BCL-3 is a member of the IκB family, which regulates gene transcription as a nuclear cofactor [17]. P38 MAPK could upregulate NF-κB and p53, thereby promoting IκB phosphorylation and dissociating NF-κB and IκB complexes [18, 19]. NF-κB activation translocates BCL-3 into the nucleus, where it regulates the transcription of proinflammatory cytokine genes such as TNF-α, IL-1β, and IL-6 [2022]. BCL-3 has been reported as a biomarker for several diseases. For example, BCL-3 is a sensitive marker for renal damage in several diseases [23, 24]. High BCL-3 expression can promote resistance to alkylating chemotherapy in gliomas [25]. In cancer, BCL-3 limits the impact of the enabling hallmarks of cell plasticity and tumor-promoting inflammation [26]. However, the role of BCL-3 in ICH has rarely been investigated. Our present study found that BCL-3 was significantly upregulated in ICH rats. Then, the role of BCL-3 in ICH was evaluated in terms of BBB permeability, inflammation, cell apoptosis, and ERS.

The disruption of the BBB, maintained by tight junctions between adjacent brain microvascular endothelial cells, induces edema, thus causing ICH-induced brain injury [27]. In addition, alterations in the levels of tight junction proteins may contribute to increased BBB permeability, thereby aggravating BBB dysfunction [28]. We found that BCL-3 can promote ICH progression by increasing BBB permeability.

The endoplasmic reticulum is a vital organelle for protein synthesis, folding, and secretion in eukaryotic cells [29]. Cells have evolved a complete set of mechanisms for supervising and assisting protein folding and modification within the endoplasmic reticulum. When misfolded proteins accumulate, cells respond to them through a series of signal transduction pathways.

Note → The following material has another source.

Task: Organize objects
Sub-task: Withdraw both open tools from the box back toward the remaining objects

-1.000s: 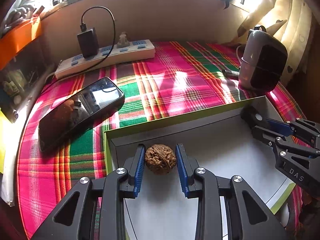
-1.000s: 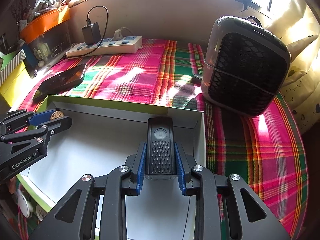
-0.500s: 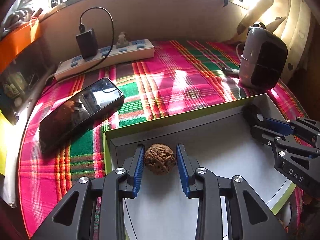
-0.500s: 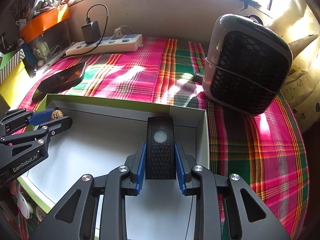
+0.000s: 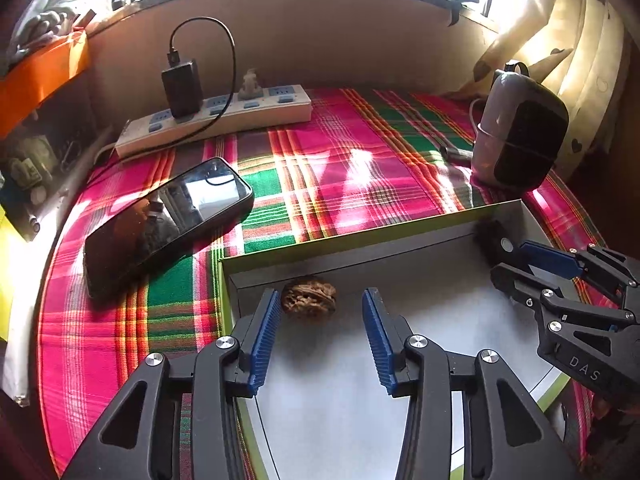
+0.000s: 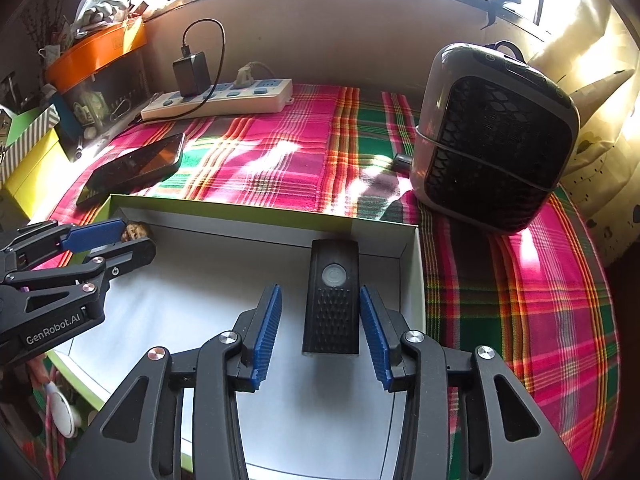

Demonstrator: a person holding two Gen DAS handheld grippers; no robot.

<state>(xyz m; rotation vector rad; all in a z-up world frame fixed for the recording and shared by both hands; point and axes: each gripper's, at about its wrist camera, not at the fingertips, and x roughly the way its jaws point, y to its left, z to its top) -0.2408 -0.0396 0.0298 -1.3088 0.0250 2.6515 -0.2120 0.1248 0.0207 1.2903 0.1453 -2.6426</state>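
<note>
A shallow box (image 5: 352, 240) with a green rim and white floor lies on the plaid cloth. A brown walnut (image 5: 309, 299) rests in its far left corner. My left gripper (image 5: 322, 304) straddles it, jaws opening, pads clear of the nut. A small black remote (image 6: 331, 294) with a round button lies at the box's far right corner (image 6: 408, 248). My right gripper (image 6: 320, 304) has its jaws opening around the remote, pads just off its sides. Each gripper shows in the other's view: the right gripper (image 5: 516, 260), the left gripper (image 6: 128, 240) beside the walnut (image 6: 136, 230).
A black phone (image 5: 168, 216) lies left of the box on the cloth. A white power strip (image 5: 216, 120) with a black charger runs along the back wall. A grey and black heater (image 6: 496, 140) stands at the right. Orange and yellow containers (image 6: 96, 52) crowd the left edge.
Both grippers have spread their jaws. The left let go of the walnut and the right let go of the remote; both objects now rest on the box floor.
</note>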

The endoplasmic reticulum has a strong homeostatic system to realize the stability of its function. However, destructive factors induce homeostasis of endoplasmic reticulum function, resulting in ERS. If endoplasmic reticulum dysfunction persists, cells will eventually initiate caspase-12-dependent apoptosis [30]. These responses are collectively called the UPR. Cells under ERS can regulate the expression/activation of ERS-related proapoptotic molecules, such as CHOP and caspase-12, and prosurvival molecules, such as GADD34 and BiP, which ultimately determine whether cells adapt or undergo apoptosis [31, 32].

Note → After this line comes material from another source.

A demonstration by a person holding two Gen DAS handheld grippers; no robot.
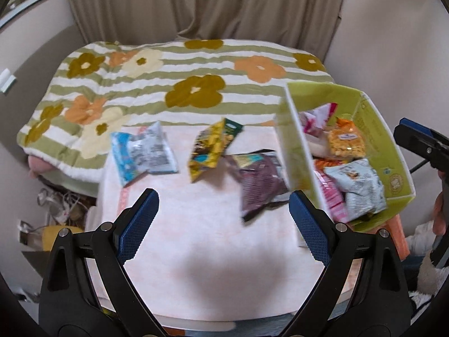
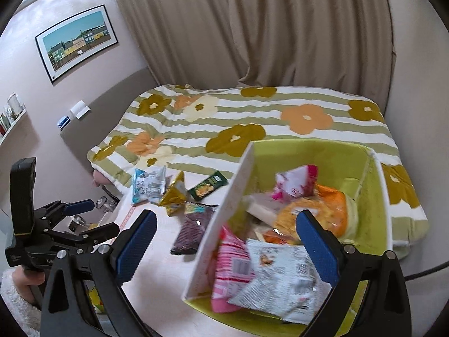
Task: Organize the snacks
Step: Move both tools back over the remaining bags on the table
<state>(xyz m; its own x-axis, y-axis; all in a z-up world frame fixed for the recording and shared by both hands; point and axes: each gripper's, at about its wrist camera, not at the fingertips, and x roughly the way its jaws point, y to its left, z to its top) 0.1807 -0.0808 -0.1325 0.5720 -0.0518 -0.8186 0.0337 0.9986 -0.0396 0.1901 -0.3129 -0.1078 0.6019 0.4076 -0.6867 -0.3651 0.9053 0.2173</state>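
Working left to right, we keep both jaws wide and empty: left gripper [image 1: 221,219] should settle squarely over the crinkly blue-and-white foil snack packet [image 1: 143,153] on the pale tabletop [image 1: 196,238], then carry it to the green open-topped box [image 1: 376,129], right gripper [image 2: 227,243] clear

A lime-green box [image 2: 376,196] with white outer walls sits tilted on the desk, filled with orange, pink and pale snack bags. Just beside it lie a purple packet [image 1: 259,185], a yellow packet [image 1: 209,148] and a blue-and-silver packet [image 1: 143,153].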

BCL-3 promotes ICH by promoting inflammation. Caglayan et al. [33] demonstrated that BCL-3 acts as an inflammatory factor increased by HgCl2, indicating the anti-inflammatory effect of HgCl2 on liver injury. Legge et al. [26] also exhibited that BCL-3 prevents inflammation, which might be effective in treating inflammatory diseases. However, the role of BCL-3 in our study was varied. BCL-3 overexpression increased the levels of inflammatory factors, including IL-1, IL-6, and TNF-α. Moreover, the GO analysis in this study also demonstrated the inflammatory response of DEGs in ICH. Therefore, BCL-3 exhibited a proinflammatory role in ICH progression.

5. Conclusion

We conclude that BCL-3 was overexpressed in ICH rats and promoted ICH progression by increasing BBB permeability, inflammation, and cell apoptosis through ERS.

Data Availability

All data are available from the corresponding author with reasonable request.

Ethical Approval

All the study participants signed an informed consent for the inclusion in the study.

Conflicts of Interest

The authors have no conflicts of interest to declare.

Authors’ Contributions

Hao Yin and Jun Ma were responsible for the conception and design. Hao Yin and Zhongying Ran provided administrative support. Tao Luo and Zexin Jin were assigned to the provision of study materials or patients. The collection and assembly of data were done by Tao Luo and Zexin Jin. Hao Yin and Zhongying Ran provided substantial contributions to the data analysis and interpretation. All authors contributed to the writing and final approval of the manuscript.

Acknowledgments

This research was supported by the Science and Technology Fund Project of the Health Commission of Guizhou Province (gzwkj2023-156 and gzwkj2023-159).